UK becoming a hotbed of online crime, warns GSS

Written by Ian Williams

The UK is in second position with 15.3 per cent when it comes to the origin of US internet crime reports

David Hobson Managing director, GSS

The UK is catching up the US as an internet crime hotspot, according to IT security consultancy Global Secure Systems (GSS).

GSS bases its warning on a study of the recently released Internet Crime Report by the Internet Crime Complaint Centre (IC3).

"Despite the fact that the IC3 study is a national US annual report, it concludes that the UK is in second position with 15.3 per cent when it comes to the origin of US internet crime reports," said David Hobson, managing director of GSS.

"This is significantly ahead of other cyber-crime hotspots such as Nigeria (5.7 per cent) and Romania (1.5 per cent).

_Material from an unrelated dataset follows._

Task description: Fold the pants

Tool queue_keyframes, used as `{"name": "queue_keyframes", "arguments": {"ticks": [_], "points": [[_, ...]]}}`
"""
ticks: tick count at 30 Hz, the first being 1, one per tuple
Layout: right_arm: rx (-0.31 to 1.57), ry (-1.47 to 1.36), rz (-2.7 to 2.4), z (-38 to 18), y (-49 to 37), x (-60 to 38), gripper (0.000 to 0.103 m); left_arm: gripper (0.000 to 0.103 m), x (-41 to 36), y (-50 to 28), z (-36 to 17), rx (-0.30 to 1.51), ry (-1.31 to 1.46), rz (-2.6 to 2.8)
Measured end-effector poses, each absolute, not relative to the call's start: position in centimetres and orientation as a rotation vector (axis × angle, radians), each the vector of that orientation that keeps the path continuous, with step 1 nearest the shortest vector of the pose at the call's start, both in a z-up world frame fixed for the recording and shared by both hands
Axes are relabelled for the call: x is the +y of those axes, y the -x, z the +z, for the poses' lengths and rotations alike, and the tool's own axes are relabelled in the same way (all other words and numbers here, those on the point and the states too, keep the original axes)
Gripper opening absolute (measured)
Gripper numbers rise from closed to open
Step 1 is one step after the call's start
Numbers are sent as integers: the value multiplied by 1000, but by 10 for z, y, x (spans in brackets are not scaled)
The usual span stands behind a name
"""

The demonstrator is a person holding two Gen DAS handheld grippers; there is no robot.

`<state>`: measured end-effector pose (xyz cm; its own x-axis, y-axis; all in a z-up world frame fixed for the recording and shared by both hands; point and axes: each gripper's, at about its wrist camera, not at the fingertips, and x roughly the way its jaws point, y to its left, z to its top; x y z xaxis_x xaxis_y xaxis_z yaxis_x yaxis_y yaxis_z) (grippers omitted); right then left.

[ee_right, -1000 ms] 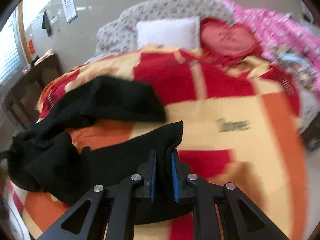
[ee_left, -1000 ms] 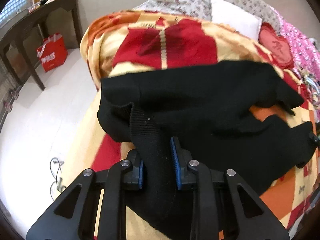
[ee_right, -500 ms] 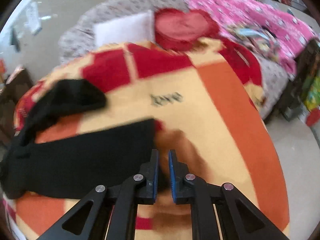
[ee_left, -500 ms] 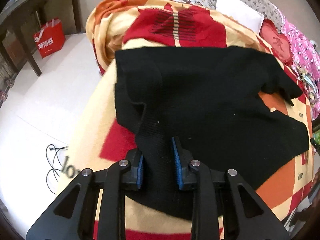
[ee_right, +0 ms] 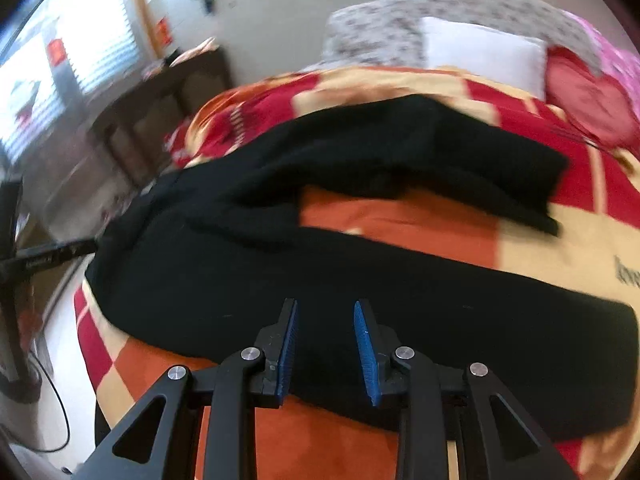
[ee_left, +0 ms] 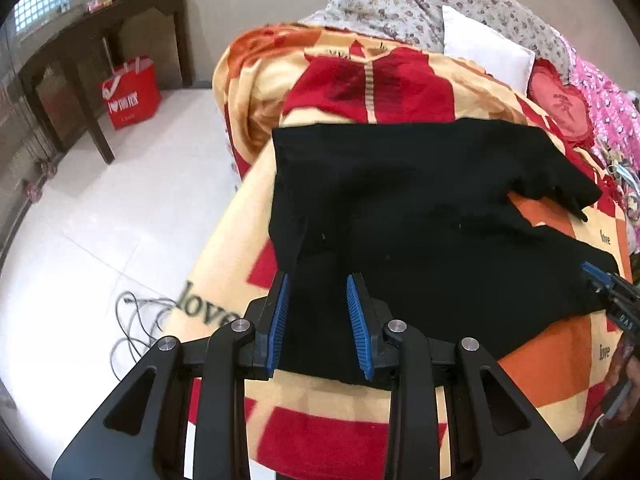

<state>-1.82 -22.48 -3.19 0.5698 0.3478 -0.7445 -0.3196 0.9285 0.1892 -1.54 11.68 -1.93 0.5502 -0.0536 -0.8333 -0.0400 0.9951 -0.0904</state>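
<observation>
Black pants (ee_left: 420, 208) lie spread flat on the red, orange and cream blanket (ee_left: 360, 420), waistband toward the bed's left edge. My left gripper (ee_left: 317, 278) hovers over the waistband end with its jaws opening. Black cloth lies between the blue pads (ee_left: 280, 320), which do not press on it. In the right wrist view, which is blurred, the pants (ee_right: 360, 280) show two legs parted in a V. My right gripper (ee_right: 326, 303) is over the near leg, jaws opening, pinching nothing. Each gripper shows at the edge of the other's view: the right gripper (ee_left: 596, 280), the left gripper (ee_right: 52, 258).
The bed's left edge drops to a white tiled floor with a loose cable (ee_left: 136, 320). A dark wooden table (ee_left: 100, 40) and a red bag (ee_left: 132, 96) stand beyond. A white pillow (ee_left: 484, 56), a red heart cushion (ee_left: 560, 108) and pink bedding (ee_left: 608, 100) lie at the head.
My left gripper's jaws have widened and let the ribbed waistband go; the pants now lie flat. The right gripper has let go of the leg's end, swung back over the leg and opened.
</observation>
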Motion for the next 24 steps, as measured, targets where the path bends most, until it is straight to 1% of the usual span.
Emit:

It's also worth noting that internet crime in the US hit an all-time high in 2007, with an almost 20 per cent increase on the fraud reported in 2006."

According to Hobson, reported internet crime losses are only the tip of the cyber-crime iceberg, as there are many more cases that go unreported for various reasons.

He added that the report should act as a "wake-up call" to companies that are not properly securing their networks from attack from the organised criminal gangs who are prowling the web searching for new targets.

"How they achieve their fraud is irrelevant. If they can find a way in, they will," he said.

According to the IC3 report, 90,008 complaints were referred to federal, state and local law enforcement agencies across the US.

According to Hobson: "That's around one complaint every six minutes throughout the year, day and night. If that statistic doesn't make a company IT manager sit up and take note, I don't know what will."